January 9, 2019 @ 1:00 pm - 2:00 pmSuggested Donation: $18
Martin Buber ended a 1909 lecture he gave in Prague with a parable suggesting that each of us is responsible for bringing the Messiah. Some years later, Franz Kafka – who may have been in Buber’s audience – wrote a famous story that echoes Buber’s parable in striking ways. A little later, Walter Benjamin wrote what looks like a riff on it. We’ll look at all three texts, plus the Talmudic passage on which Buber was drawing, and consider whether they give us a modern, existentialist way of making sense of Messianism.

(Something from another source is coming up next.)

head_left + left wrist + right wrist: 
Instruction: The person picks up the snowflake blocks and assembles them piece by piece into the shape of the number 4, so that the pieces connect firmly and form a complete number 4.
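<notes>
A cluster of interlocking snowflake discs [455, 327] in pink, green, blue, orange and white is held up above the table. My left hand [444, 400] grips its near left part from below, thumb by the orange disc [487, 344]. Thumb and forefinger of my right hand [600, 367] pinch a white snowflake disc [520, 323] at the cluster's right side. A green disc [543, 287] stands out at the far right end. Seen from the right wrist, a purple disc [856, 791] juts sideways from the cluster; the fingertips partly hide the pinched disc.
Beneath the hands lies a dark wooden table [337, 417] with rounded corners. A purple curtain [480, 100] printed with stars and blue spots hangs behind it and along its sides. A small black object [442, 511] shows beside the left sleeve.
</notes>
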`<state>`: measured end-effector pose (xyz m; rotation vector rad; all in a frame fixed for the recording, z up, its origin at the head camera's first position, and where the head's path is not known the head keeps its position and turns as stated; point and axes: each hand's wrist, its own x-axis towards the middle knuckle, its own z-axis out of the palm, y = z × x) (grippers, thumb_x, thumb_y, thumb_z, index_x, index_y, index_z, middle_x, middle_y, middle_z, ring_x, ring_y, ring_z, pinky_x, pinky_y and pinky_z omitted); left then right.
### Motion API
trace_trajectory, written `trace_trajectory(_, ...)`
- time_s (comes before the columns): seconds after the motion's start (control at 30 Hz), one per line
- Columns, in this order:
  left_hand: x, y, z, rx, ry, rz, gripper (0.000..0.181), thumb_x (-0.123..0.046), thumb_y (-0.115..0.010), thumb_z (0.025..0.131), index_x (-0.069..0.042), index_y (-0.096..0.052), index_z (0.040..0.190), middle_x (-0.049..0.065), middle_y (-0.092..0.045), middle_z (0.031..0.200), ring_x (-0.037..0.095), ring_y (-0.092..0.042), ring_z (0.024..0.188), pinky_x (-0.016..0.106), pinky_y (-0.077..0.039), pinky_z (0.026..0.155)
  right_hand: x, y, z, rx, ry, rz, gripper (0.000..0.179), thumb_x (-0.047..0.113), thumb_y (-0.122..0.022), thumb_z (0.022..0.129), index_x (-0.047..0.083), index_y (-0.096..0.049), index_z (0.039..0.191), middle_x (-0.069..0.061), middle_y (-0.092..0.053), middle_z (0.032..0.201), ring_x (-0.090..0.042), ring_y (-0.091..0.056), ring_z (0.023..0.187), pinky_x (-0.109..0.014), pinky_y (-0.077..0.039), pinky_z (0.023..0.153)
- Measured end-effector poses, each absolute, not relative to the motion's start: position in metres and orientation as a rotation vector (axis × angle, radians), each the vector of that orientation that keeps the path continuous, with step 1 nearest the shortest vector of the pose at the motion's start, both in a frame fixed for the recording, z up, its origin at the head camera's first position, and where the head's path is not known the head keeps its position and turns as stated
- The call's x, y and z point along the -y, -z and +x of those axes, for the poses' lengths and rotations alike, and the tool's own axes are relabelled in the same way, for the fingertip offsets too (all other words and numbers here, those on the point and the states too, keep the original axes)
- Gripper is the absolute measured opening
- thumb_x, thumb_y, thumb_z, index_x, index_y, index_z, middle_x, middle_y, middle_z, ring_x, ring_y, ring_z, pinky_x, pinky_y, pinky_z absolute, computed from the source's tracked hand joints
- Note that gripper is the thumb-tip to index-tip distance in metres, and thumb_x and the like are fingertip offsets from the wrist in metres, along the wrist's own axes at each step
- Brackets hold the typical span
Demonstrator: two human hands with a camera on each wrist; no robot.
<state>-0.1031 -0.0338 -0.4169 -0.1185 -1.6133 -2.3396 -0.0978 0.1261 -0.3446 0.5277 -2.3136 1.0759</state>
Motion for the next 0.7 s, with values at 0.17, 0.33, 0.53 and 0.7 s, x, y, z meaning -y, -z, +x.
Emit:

ABOUT THIS SPEAKER: Samuel Fleischacker is a Professor. He studied at Yale University, receiving his Ph.D. in 1989. He works in moral and political philosophy, the history of moral and philosophy,and the philosophy of religion. Among the issues that have particularly interested him are the moral status of culture, the nature and history of liberalism, the relationship between moral philosophy and social science, and the relationship between moral and religious values. His publications include The Ethics of Culture (Cornell, 1994), On Adam Smith’s Wealth of Nations: A Philosophical Companion (Princeton, 2003), A Short History of Distributive Justice (Harvard, 2004), Divine Teaching and the Way of the World (Oxford, 2011), Kant’s Questions: What Is Enlightenment? (Routledge, 2012), and The Good and the Good Book (Oxford, 2015). Professor Fleischacker has been a Fellow of the Center for Advanced Study in the Behavioral Sciences at Stanford, the University Center for Human Values at Princeton, and the Institute for Advanced Study in the Humanities at Edinburgh University. He taught previously at Williams College.